*WHAT TO DO*
Determine how many lines in the entries below contain the word "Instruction". The reply is that number alone.

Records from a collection
↓↓↓
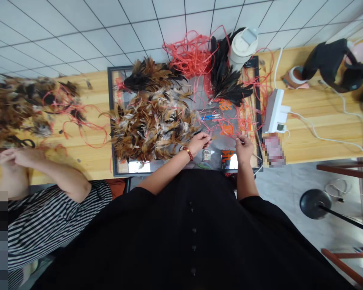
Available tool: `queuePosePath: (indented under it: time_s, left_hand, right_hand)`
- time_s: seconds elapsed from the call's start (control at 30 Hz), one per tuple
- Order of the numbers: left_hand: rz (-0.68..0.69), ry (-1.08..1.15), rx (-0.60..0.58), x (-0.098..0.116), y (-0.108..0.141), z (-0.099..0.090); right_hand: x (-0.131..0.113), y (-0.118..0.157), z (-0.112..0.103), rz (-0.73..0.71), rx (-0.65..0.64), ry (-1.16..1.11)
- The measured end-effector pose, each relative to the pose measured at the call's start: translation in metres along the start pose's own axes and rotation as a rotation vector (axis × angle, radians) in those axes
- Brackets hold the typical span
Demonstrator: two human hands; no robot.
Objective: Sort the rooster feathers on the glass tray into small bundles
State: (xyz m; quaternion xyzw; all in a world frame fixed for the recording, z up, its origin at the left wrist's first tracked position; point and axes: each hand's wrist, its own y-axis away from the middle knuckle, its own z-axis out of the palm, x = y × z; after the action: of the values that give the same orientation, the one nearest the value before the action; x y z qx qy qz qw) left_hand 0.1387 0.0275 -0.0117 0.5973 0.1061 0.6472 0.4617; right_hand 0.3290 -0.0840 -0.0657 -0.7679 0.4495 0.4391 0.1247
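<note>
My left hand (pixel 200 143), with a beaded bracelet (pixel 188 153) at the wrist, is closed at the fingertips beside a large pile of brown feathers (pixel 151 125). Something small and tan shows at those fingertips, too small to name. My right hand (pixel 244 149) is pinched on a thin red string (pixel 230 134) that runs across the dark-framed tray (pixel 111 121). Between and beyond both hands lie blue-handled tweezers or a similar slim tool (pixel 210 117) and more loose red strands.
Black feathers (pixel 226 80), a tangle of red string (pixel 190 56) and a white canister (pixel 243 46) stand at the back. A power strip (pixel 274 110) with cables lies right. At left, a co-worker's hands (pixel 18 157) are near another feather pile (pixel 15 100).
</note>
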Motion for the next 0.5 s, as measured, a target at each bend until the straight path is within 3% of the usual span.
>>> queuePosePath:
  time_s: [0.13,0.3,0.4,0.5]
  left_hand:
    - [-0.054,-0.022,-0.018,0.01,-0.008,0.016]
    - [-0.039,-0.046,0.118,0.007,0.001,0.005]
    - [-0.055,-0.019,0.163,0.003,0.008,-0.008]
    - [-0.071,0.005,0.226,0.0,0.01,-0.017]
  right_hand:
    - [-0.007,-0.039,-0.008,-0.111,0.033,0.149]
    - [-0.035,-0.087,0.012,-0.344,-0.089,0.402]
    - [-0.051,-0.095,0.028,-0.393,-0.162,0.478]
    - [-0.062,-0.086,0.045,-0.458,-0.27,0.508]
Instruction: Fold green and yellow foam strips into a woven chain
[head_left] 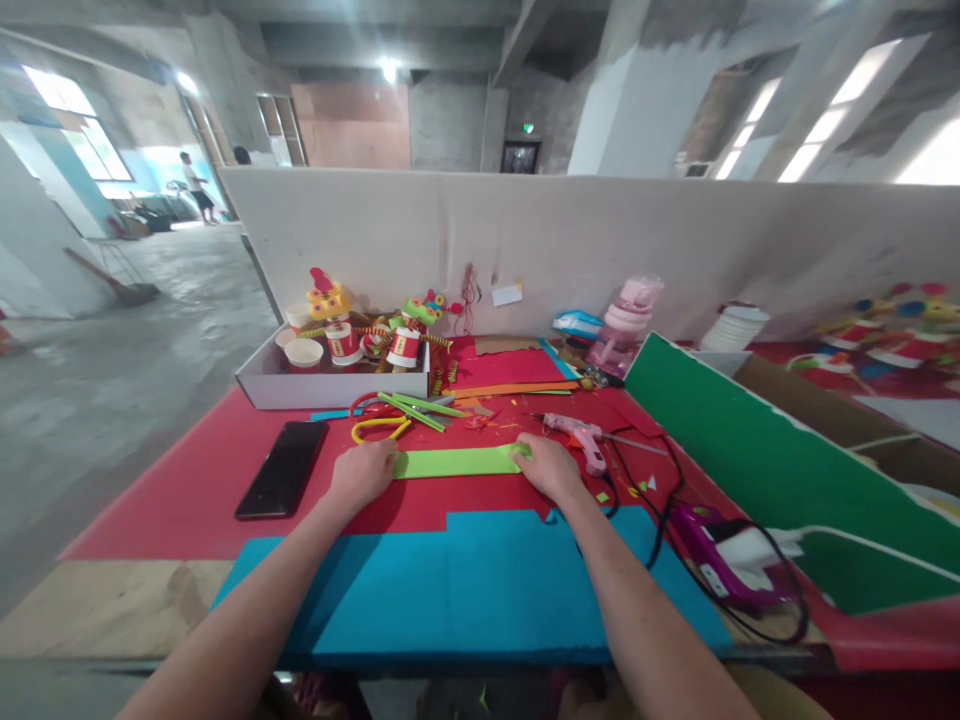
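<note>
A flat lime-green paper strip (457,462) stretches level between my two hands over the red-covered table. My left hand (366,472) is closed on its left end, and my right hand (551,465) pinches the right end, where the paper looks bent. Just beyond the left hand lie scissors with red and yellow handles (379,430), with narrow green strips (420,408) across them. A pink glue gun (581,440) rests to the right of my right hand. Left of my left hand is a black phone (281,470).
Blue sheets (450,590) cover the near edge. A white box (337,390) at the back left holds paper cups and figures. On the right stand a green board (765,470) and a purple power strip (720,560) with black cables. A pink bottle (628,318) stands at the back.
</note>
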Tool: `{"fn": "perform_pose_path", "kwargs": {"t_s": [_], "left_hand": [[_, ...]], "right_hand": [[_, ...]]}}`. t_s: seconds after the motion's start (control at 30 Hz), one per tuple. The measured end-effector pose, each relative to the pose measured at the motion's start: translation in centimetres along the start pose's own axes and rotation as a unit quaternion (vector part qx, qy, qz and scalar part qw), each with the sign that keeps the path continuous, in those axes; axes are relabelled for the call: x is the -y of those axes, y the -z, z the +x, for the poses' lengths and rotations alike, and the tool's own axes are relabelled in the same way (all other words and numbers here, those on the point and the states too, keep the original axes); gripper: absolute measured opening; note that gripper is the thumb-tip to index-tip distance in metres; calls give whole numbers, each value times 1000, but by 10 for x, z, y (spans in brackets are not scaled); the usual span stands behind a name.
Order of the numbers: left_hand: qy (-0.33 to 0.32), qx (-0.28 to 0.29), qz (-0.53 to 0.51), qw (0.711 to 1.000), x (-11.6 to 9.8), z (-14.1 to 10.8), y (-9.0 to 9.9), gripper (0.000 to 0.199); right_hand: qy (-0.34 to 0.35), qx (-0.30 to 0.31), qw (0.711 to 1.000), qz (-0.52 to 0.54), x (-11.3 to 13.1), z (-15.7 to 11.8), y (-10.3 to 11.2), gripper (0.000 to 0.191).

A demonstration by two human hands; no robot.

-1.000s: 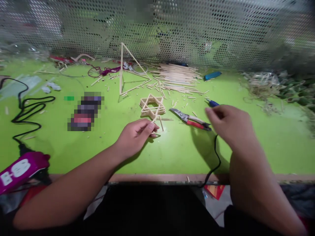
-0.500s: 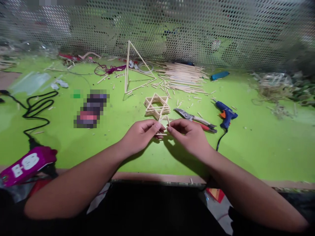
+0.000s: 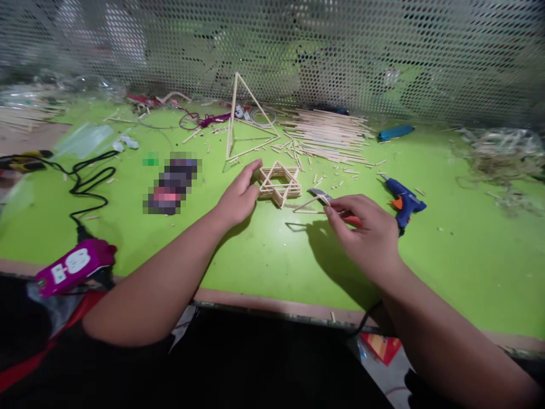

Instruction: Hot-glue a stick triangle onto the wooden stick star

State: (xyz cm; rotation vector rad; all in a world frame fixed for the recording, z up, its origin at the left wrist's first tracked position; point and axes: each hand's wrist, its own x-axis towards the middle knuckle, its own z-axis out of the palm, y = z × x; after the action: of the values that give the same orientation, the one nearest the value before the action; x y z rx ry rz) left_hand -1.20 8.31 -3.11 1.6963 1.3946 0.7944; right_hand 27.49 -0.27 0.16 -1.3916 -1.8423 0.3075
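One small stick triangle point(image 3: 309, 207), held in a pinch by the closed fingers of the right hand point(image 3: 361, 233), above the counter point(image 3: 264, 272) near its middle, one star-shaped stick frame point(image 3: 279, 184), just beside the open left hand point(image 3: 237, 196), one pair of red-handled snips point(image 3: 321, 196), partly hidden under the right hand, one blue glue gun point(image 3: 402, 200)

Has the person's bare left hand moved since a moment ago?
Yes: the bare left hand went forward, from below the flat wooden-stick star frame to its left side.
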Motion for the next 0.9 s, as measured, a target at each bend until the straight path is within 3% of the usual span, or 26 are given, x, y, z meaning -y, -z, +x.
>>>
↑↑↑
*EXERCISE ANSWER*
2